*** Data extract
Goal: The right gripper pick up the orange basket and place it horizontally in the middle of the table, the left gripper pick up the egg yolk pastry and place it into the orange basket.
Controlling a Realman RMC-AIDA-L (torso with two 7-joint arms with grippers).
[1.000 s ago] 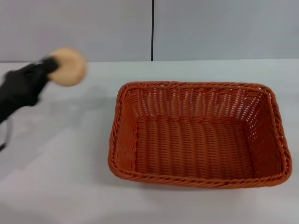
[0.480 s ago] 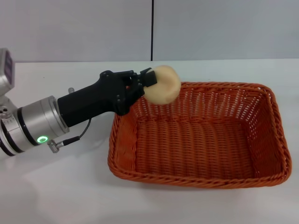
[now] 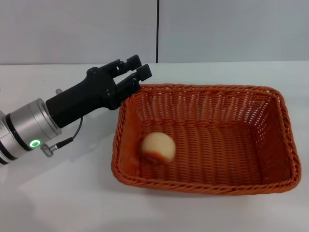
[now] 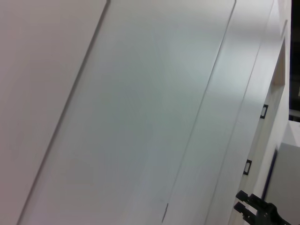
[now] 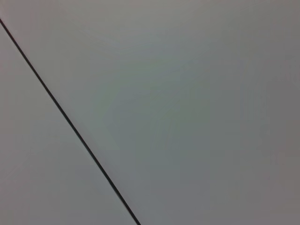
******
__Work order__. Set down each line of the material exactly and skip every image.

__Result of the task__.
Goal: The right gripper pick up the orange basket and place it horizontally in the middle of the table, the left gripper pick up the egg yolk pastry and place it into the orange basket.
Controlling a Realman RMC-AIDA-L (torso with two 7-joint arms with grippers).
[1.000 s ago] 
[0.480 s ago] 
[now] 
[now] 
[now] 

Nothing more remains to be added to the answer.